[Records from a collection]
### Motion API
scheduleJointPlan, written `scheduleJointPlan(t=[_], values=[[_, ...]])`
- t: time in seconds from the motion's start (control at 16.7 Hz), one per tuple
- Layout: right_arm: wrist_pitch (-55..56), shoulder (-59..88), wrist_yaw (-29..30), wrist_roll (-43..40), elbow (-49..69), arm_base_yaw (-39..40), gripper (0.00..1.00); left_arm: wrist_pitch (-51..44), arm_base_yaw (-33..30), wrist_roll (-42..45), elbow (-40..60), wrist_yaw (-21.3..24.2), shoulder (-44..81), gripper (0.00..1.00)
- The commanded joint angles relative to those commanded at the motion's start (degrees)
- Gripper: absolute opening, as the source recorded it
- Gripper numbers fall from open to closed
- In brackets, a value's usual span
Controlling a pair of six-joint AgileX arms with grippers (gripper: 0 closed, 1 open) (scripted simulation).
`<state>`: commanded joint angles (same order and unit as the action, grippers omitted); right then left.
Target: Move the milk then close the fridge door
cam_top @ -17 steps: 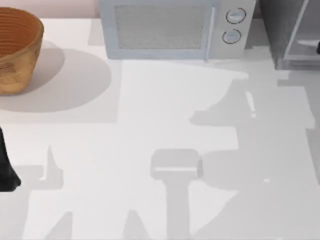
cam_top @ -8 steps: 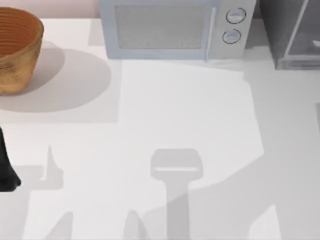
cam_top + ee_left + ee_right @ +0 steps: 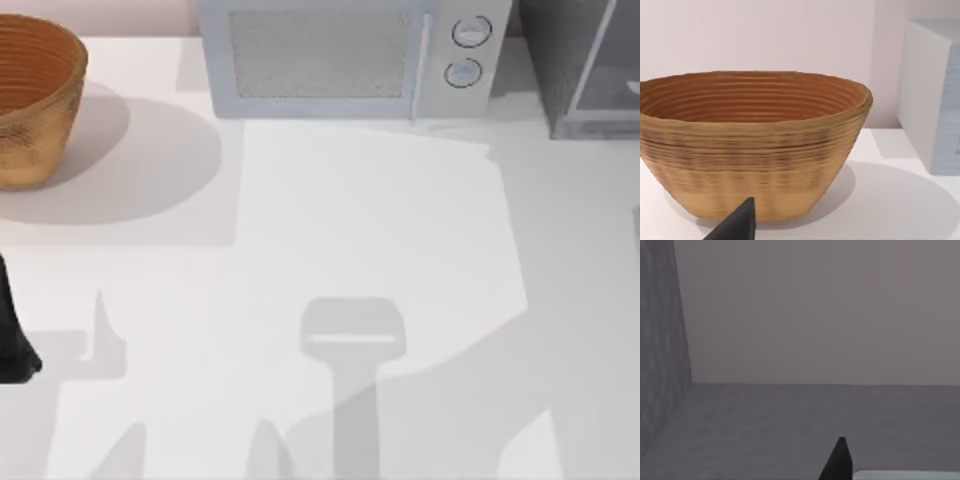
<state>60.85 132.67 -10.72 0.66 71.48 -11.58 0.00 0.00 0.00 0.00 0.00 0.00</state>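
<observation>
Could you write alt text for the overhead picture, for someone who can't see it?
A white table from above: a woven basket at its far left, a pale microwave with two round knobs at the back, and a dark grey cabinet with its fridge door at far right.

Bright, even light over the white tabletop (image 3: 330, 200), with soft-edged shadows.
A broad grey shadow is cast beside the woven tan basket (image 3: 35, 95); the right wrist view is dimmed to flat grey.
</observation>
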Motion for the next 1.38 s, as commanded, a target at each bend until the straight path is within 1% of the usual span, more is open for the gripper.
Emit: scheduleJointPlan(t=[0.18, 0.96, 1.02, 1.38], values=[[0.0, 0.0, 0.0, 0.0, 0.0, 0.0, 0.0, 0.0, 0.0, 0.0, 0.0, 0.0, 0.0, 1.0], [0.0, 0.0, 0.0, 0.0, 0.0, 0.0, 0.98, 0.0, 0.0, 0.0, 0.0, 0.0, 0.0, 1.0], [0.0, 0.0, 0.0, 0.0, 0.0, 0.0, 1.0, 0.0, 0.0, 0.0, 0.0, 0.0, 0.0, 1.0], [0.0, 0.0, 0.0, 0.0, 0.0, 0.0, 1.0, 0.0, 0.0, 0.0, 0.0, 0.0, 0.0, 1.0]])
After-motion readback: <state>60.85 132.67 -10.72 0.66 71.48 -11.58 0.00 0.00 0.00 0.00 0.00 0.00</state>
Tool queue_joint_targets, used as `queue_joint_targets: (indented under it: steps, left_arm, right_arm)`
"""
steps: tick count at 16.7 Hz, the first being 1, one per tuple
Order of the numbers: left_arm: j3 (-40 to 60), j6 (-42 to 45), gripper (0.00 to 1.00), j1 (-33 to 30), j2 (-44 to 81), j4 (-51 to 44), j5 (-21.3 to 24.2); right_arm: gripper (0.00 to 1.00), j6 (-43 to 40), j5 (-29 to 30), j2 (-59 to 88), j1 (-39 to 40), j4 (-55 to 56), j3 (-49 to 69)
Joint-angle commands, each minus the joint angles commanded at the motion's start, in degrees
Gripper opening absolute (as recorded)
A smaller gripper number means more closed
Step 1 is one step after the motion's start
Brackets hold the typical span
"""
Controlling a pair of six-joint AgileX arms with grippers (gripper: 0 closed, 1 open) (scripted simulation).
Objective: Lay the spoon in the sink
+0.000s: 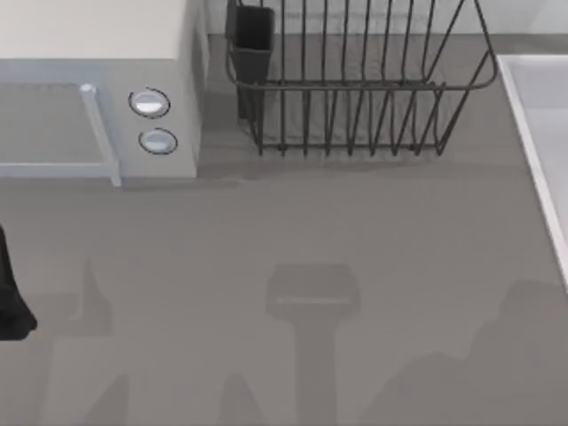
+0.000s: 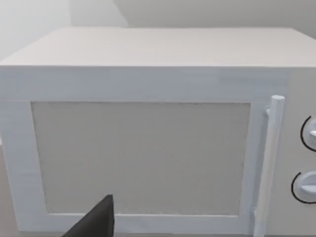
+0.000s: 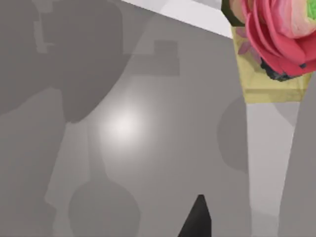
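The spoon (image 3: 276, 42), red end on a yellowish part, sits ahead of the right end effector (image 3: 197, 222). Its long axis is hard to read. The sink (image 1: 532, 124) hugs the worktop's right edge, so the right arm looks nearer, with bare worktop between. The left end effector (image 2: 96, 222) faces the microwave (image 2: 148, 148). Can't tell whether either is open or closed.

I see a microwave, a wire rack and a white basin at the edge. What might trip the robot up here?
1. The spoon, red and yellowish, appears in the right wrist view partly cut off at the frame's edge, so a grasp could be misjudged.
2. The sink sits at the table's far right, beside the dish rack; a carried spoon might snag its wires.
3. The left arm waits at the table's left edge facing the microwave; a careless move could bump its door.
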Motion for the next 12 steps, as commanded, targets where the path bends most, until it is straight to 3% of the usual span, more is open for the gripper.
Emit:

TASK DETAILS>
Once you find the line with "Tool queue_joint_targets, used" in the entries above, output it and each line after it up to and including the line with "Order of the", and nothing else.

TASK ANSWER>
Tool queue_joint_targets, used as `queue_joint_targets: (indented under it: steps, left_arm, right_arm)`
"""
steps: tick count at 16.7 Hz, the first being 1, one per tuple
Order of the numbers: left_arm: j3 (-40 to 60), j6 (-42 to 45), gripper (0.00 to 1.00), j1 (-33 to 30), j2 (-44 to 81), j4 (-51 to 44), j5 (-21.3 to 24.2); right_arm: gripper (0.00 to 1.00), j6 (-43 to 40), j5 (-29 to 30), j2 (-59 to 88), j1 (-39 to 40), j4 (-55 to 56), j3 (-49 to 69)

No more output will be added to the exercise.